Here, Valdez was asked to verbally communicate his passcode to police-a traditional testimonial statement. So while speaking a passcode and turning over an unlocked phone may be equivalent in many respects, they are not the same for Fifth Amendment purposes. Accordingly, we conclude that the act-of-production jurisprudence does not apply to the facts here. There is no need for us to determine whether any physical act of producing evidence has sufficient testimonial value, as we are dealing with traditional testimony, which would have directly conveyed information to the government.

The government needed certain information - which it could use to get to other information - to build a case against Valdez. Valdez refused to give them this information. His refusal was an invocation of his constitutional protections against self-incrimination. The passcode was testimonial.

That this was an invocation of rights - one recognized by both the state's appeals court and supreme court - means the government attempted to violate Valdez's rights. That it failed to do so cannot possibly be used as evidence (however implicit) of guilt when presenting arguments to the trial jury.

The State argues that the detective's testimony does not implicate the Fifth Amendment because it was a mere mention" of Valdez's refusal to provide his passcode and not an attempt to use his silence against him. [...] The State asserts that it did not use Valdez's silence against him until its closing, which occurred after Valdez's elicitation of his ex-wife's testimony regarding the text messages. But we agree with the court of appeals that the import of the detective's testimony was to suggest that Valdez should have provided his passcode and was obstructing law enforcement's investigation by refusing to do so. (The State implied at trial that Valdez had an obligation to provide the swipe code to the investigating officers,
and that he had no right to refuse.").

In countering Valdez's objection to the detective's testimony, the State did not argue to the district court that it needed to admit the testimony as a response to an issue Valdez had raised. Rather, the State pointed out that the detective had a warrant to search the phone, and it argued that [t]he jury ha[d] a right to know why the officers were unable to access the phone when there could have been evidence very pertinent to the case."

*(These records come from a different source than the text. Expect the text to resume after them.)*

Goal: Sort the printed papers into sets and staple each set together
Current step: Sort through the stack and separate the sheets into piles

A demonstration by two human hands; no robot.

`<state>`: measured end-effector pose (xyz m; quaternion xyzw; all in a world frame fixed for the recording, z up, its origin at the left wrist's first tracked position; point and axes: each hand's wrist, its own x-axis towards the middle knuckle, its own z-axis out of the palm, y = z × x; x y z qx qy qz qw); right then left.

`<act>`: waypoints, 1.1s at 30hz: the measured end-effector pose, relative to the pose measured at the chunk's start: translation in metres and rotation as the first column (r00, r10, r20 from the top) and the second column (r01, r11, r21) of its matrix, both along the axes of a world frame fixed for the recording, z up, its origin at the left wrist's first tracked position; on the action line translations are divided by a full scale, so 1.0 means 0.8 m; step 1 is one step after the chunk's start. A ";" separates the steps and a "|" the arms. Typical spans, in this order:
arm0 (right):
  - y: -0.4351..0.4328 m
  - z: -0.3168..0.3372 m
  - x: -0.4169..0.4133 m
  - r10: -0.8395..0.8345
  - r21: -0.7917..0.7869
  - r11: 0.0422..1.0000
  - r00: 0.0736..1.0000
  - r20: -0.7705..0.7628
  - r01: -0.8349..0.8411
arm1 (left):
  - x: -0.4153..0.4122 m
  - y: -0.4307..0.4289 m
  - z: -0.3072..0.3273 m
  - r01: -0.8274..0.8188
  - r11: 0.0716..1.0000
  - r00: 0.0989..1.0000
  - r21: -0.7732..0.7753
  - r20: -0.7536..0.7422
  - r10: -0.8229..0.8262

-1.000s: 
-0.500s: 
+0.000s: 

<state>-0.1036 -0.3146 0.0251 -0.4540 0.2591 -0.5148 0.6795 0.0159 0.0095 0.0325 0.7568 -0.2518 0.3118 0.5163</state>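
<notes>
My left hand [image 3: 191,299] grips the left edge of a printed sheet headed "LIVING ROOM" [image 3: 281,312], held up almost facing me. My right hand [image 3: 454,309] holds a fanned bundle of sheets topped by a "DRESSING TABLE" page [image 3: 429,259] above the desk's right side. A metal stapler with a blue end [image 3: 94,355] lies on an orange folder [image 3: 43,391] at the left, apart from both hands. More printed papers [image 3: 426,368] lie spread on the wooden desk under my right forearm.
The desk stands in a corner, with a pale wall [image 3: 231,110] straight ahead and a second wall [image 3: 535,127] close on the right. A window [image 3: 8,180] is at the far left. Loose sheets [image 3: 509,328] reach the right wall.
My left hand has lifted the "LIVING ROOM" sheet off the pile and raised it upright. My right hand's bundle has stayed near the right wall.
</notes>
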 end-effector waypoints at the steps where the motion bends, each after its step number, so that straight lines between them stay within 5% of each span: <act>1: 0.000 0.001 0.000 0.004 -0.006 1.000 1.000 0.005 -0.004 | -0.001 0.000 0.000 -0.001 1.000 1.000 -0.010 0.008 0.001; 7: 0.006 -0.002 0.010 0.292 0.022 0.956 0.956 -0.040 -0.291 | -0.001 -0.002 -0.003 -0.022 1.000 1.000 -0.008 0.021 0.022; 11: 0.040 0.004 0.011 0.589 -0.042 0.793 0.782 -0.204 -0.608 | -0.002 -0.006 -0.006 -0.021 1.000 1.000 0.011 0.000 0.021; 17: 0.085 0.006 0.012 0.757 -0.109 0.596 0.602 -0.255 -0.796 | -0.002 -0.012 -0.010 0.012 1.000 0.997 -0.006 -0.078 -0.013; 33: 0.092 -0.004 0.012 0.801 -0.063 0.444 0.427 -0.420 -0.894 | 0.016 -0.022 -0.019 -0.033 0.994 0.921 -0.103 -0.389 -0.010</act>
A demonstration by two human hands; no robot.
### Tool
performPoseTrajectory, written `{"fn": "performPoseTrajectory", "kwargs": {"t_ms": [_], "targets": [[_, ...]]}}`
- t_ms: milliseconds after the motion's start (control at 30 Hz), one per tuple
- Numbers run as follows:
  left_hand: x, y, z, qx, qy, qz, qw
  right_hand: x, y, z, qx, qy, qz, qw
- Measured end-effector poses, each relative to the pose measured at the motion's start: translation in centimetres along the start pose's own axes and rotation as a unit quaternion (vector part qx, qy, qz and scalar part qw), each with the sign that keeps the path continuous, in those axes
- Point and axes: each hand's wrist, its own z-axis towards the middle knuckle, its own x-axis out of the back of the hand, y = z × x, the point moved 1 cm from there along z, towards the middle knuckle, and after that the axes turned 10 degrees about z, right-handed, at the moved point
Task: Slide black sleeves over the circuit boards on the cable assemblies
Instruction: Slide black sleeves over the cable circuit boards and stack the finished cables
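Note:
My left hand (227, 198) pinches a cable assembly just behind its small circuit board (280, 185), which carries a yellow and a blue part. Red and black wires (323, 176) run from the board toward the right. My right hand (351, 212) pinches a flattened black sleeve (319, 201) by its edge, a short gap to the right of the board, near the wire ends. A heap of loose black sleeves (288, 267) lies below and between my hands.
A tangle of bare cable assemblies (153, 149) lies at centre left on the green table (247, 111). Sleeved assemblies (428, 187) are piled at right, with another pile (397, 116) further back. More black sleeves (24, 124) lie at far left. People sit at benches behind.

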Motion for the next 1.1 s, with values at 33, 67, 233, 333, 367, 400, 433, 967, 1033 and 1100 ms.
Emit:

On these facts, the State's elicitation and use of Valdez's refusal at trial do not constitute a permissible fair response" to an argument initiated by Valdez.

All very good points. And there's no reason for any court - not even the lowest level - to assume every effort was made to access the contents of the phone, even without the benefit of the defendant's passcode. What's shown here suggests the government simply abandoned any plan to access the contents of the phone when it could not compel decryption. But rather than treat its own failure to exhaust its (less constitutionally-violative) options as the failure it was, it chose to wield Valdez's constitutional rights against him during its closing arguments.

This cannot stand, as one of the pop culture's favorite constitutional scholars/bowlers has opined. And it doesn't. The conviction is reversed. The state will have to prove its case again, but this time it won't be able to (1) compel decryption or (2) claim that someone's refusal to cooperate is something only a guilty person would do.

This obviously won't work for the government and its prosecutors. And that's why it's a foregone conclusion this will be appealed to the US Supreme Court. So long as it's not money out of your own pocket, what's the harm in an expensive Hail Mary that drains Utah residents' pocketbooks to fund the state's arguments against limiting residents' rights.